Intelligent Design has been around since the beginning. People have seen God reflected in creation since time immemorial.

As we have stated before, God designed evolution. God design the equation E=MC2. Einstein only discovered God's design. There's nothing wrong with that.

This debate is still very unrefined.

Paulson: What do you make of the miracles in the Bible — most importantly, the Resurrection? Do you think that happened in the literal sense?

Haught: I don't think theology is being responsible if it ever takes anything with completely literal understanding. What we have in the New Testament is a story that's trying to awaken us to trust that our lives make sense, that in the end, everything works out for the best. In a pre-scientific age, this is done in a way in which unlettered and scientifically illiterate people can be challenged by this Resurrection. But if you ask me whether a scientific experiment could verify the Resurrection, I would say such an event is entirely too important to be subjected to a method which is devoid of all religious meaning.

Paulson: So if a camera was at the Resurrection, it would have recorded nothing?

Haught: If you had a camera in the upper room when the disciples came together after the death and Resurrection of Jesus, we would not see it. I'm not the only one to say this. Even conservative Catholic theologians say that. Faith means taking the risk of being vulnerable and opening your heart to that which is most important. We trivialize the whole meaning of the Resurrection when we start asking, Is it scientifically verifiable? Science is simply not equipped to deal with the dimensions of purposefulness, love, compassion, forgiveness — all the feelings and experiences that accompanied the early community's belief that Jesus is still alive. Science is simply not equipped to deal with that. We have to learn to read the universe at different levels. That means we have to overcome literalism not just in the Christian or Jewish or Islamic interpretations of scripture but also in the scientific exploration of the universe. There are levels of depth in the cosmos that science simply cannot reach by itself.

The miracles occurred where there was faith and no doubt or testing. If the idea behind the camera is to see if miracles happen where there is doubt, it's a waste of time and shows huge misunderstanding and ignorance of the faith system. It is every bit as ignorant as many are ignorant of the scientific method.

Haught doubts all the miracles.
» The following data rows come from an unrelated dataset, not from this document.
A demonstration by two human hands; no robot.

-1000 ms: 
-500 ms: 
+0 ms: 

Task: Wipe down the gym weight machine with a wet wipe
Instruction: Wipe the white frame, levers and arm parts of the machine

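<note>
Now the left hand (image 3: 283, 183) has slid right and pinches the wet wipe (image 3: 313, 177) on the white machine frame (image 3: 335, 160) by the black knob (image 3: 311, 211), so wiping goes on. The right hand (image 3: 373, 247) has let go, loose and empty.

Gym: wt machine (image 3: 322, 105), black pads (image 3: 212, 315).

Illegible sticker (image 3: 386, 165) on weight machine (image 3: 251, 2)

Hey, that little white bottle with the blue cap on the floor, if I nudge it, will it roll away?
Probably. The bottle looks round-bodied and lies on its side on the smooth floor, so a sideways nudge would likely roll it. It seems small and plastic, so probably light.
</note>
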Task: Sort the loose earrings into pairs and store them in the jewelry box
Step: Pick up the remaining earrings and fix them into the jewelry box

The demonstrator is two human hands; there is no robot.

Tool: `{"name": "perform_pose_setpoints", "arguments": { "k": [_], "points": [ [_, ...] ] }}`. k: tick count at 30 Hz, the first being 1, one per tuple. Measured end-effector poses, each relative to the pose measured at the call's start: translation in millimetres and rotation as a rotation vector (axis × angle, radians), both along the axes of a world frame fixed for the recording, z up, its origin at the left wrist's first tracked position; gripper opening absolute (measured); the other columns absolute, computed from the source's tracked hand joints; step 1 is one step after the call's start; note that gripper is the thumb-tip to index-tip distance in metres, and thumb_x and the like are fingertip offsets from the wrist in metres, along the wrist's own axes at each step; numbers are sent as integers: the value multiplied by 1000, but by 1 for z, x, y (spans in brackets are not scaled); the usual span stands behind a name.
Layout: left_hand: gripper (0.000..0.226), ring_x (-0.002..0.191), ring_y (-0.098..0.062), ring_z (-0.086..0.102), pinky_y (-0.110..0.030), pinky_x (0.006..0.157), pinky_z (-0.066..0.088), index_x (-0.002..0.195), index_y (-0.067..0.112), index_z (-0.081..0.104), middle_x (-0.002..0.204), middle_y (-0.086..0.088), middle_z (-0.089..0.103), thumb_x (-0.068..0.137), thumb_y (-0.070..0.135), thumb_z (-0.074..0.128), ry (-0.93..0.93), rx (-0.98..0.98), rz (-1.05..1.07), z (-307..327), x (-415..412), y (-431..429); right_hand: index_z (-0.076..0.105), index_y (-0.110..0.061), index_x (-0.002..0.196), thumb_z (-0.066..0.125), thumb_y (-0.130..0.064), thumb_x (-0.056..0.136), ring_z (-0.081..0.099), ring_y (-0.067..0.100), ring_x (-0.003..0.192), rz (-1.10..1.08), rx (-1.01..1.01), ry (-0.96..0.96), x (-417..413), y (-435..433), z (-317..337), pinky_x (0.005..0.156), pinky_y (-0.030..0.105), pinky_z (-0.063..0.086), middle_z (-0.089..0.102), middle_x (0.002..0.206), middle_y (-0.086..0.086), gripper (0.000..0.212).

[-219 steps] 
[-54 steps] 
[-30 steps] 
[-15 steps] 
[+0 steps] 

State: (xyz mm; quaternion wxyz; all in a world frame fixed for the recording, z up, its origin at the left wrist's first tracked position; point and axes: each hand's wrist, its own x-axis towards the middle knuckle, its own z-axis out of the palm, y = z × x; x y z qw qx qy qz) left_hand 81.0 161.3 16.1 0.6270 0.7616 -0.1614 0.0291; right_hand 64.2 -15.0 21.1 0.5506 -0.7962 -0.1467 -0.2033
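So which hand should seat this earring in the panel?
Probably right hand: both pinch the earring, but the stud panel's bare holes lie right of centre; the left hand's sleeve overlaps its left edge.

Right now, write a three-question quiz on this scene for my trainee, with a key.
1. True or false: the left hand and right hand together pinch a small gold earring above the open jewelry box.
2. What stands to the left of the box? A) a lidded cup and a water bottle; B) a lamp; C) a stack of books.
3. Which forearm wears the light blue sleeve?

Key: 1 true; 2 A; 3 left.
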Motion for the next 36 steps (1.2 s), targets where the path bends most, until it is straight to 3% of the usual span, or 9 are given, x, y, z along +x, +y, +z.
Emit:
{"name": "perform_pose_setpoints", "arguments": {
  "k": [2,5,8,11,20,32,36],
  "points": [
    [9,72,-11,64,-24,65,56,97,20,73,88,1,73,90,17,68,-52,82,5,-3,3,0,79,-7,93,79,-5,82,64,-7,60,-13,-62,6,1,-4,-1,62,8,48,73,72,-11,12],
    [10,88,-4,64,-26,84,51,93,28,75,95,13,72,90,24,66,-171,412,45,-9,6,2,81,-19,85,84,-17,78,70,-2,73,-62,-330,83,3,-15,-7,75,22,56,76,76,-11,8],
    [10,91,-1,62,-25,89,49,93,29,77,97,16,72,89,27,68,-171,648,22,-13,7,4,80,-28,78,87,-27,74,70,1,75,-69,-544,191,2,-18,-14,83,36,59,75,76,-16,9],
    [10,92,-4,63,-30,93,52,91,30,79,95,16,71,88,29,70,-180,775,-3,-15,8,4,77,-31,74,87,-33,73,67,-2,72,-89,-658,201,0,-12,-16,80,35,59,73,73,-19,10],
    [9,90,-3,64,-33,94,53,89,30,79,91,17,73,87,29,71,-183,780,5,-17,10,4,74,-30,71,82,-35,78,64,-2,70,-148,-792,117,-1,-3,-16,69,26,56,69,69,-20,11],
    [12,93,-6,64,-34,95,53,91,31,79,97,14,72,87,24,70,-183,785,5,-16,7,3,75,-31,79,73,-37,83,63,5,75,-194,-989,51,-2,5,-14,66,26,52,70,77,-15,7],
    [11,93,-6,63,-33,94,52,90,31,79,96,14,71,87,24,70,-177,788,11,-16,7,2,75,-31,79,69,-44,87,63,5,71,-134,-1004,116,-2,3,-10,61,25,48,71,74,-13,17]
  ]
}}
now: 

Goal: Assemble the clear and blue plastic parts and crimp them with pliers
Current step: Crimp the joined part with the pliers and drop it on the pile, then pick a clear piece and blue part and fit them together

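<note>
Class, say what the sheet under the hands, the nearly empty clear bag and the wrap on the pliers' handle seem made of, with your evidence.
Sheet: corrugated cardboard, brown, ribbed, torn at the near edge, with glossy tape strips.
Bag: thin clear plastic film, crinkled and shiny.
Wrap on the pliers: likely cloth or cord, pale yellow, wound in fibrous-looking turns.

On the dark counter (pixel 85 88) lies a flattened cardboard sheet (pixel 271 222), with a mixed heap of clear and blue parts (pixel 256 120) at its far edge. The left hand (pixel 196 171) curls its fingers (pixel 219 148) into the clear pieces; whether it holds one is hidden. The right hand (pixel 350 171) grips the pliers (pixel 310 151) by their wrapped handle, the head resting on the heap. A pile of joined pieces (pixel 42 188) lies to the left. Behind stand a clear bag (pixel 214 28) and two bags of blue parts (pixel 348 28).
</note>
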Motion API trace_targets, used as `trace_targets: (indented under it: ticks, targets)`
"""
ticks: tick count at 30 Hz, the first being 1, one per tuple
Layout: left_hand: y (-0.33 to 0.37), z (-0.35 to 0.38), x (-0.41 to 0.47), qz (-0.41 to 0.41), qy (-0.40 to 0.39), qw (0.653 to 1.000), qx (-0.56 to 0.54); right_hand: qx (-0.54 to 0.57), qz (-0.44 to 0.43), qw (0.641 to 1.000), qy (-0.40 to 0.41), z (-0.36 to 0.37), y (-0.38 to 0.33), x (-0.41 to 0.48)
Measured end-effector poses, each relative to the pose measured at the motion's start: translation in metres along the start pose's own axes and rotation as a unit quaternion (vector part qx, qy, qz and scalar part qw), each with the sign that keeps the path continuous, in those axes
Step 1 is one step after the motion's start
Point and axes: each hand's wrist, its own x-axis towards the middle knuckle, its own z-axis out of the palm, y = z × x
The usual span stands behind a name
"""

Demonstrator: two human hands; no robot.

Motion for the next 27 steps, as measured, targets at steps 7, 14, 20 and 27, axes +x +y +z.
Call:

Yet, he calls himself a Christian theologian. This is ridiculous. If there were never any of the literal miracles stated in the Gospels, if there was never any healing by faith, then there is no salvation and Jesus didn't exist as Jesus of the Gospels and there is nothing but savage, material, immoral "might makes right" afterall.

What Haught is missing are personal experiences that are a result of faith. Since he doubts the miracles, he surely hasn't experienced them or recognized them when they happened or has forgotten them or deliberately shunned them for fear of the fuller implications requiring him to do as Jesus commanded here and now.